Preis: 500 $ = ca. 422 Euro
Preis/Leistung: ****
Sound: *****
Systemvorraussetzungen: Mac/PC, UAD-1 Karte

Universal Audio

2 Responses

  1. sascha

    die webseite von denen ist ja recht mager. gibt’s nirgends ne testversion von den plugins?

  2. Sunray

    Du musst doch die UAD-Karte in deinem Mainboard stecken haben. Wenn du keine hast, wie willst du dann die Plug-Ins testen?
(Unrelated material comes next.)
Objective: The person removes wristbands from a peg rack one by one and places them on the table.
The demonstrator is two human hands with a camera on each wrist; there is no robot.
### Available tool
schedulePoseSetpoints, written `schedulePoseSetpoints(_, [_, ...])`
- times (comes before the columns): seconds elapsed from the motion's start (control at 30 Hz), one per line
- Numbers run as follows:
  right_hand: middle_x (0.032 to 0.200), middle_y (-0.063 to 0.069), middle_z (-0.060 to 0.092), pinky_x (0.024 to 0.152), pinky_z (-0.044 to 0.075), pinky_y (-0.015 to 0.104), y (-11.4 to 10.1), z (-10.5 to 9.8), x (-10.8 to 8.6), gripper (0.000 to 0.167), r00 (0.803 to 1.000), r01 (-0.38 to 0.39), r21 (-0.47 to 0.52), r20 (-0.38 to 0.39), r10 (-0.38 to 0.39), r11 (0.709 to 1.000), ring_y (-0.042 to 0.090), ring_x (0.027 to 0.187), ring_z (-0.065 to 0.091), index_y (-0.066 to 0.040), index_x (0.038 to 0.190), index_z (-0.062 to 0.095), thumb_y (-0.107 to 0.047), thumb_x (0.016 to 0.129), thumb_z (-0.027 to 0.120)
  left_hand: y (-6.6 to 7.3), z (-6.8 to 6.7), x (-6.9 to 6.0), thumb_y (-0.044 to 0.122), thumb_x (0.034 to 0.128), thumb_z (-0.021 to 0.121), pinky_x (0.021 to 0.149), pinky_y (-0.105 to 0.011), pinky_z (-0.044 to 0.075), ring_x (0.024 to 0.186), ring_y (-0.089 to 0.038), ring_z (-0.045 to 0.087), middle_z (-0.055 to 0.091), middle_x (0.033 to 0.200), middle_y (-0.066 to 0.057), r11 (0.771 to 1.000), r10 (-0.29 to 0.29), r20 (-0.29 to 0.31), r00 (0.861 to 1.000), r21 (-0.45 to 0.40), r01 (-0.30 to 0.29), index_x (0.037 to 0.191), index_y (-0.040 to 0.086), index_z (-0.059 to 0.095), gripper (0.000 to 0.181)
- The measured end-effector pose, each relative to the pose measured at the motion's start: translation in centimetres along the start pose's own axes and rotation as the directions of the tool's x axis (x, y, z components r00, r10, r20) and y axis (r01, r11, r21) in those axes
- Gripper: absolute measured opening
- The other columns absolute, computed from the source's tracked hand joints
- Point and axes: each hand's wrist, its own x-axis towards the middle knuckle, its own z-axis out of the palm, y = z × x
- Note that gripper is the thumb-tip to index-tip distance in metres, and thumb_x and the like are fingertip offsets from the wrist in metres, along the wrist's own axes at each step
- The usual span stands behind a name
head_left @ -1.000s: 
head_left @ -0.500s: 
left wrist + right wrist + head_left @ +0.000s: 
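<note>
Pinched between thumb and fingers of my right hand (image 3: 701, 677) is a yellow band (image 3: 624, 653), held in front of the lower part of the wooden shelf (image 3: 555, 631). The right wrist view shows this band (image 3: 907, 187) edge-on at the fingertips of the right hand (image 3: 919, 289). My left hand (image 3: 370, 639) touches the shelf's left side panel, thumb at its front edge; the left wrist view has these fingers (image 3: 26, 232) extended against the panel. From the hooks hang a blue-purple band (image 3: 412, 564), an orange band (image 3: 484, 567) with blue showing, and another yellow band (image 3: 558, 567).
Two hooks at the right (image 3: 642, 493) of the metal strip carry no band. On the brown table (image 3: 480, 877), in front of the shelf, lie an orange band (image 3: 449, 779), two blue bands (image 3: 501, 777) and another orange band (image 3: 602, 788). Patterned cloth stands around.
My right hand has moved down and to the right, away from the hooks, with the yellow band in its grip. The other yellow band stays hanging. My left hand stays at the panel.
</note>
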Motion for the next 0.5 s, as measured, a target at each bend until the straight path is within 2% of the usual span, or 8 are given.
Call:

Und ohne Karte würde dein Rechner sowieso gleich abkacken… Wenn du die Plug-Ins testen möchtest, würde ich dir vorschlagen eine UAD-Flexi Pak-Karte bei Thomann.de zu bestellen. Mit der Karte hättest du dann 14 Tage-Tests für alle Plug-Ins machen und anschließend die Karte wieder zurück schicken können, da 30 Tage Geld-zurück-Garantie bei Thomann.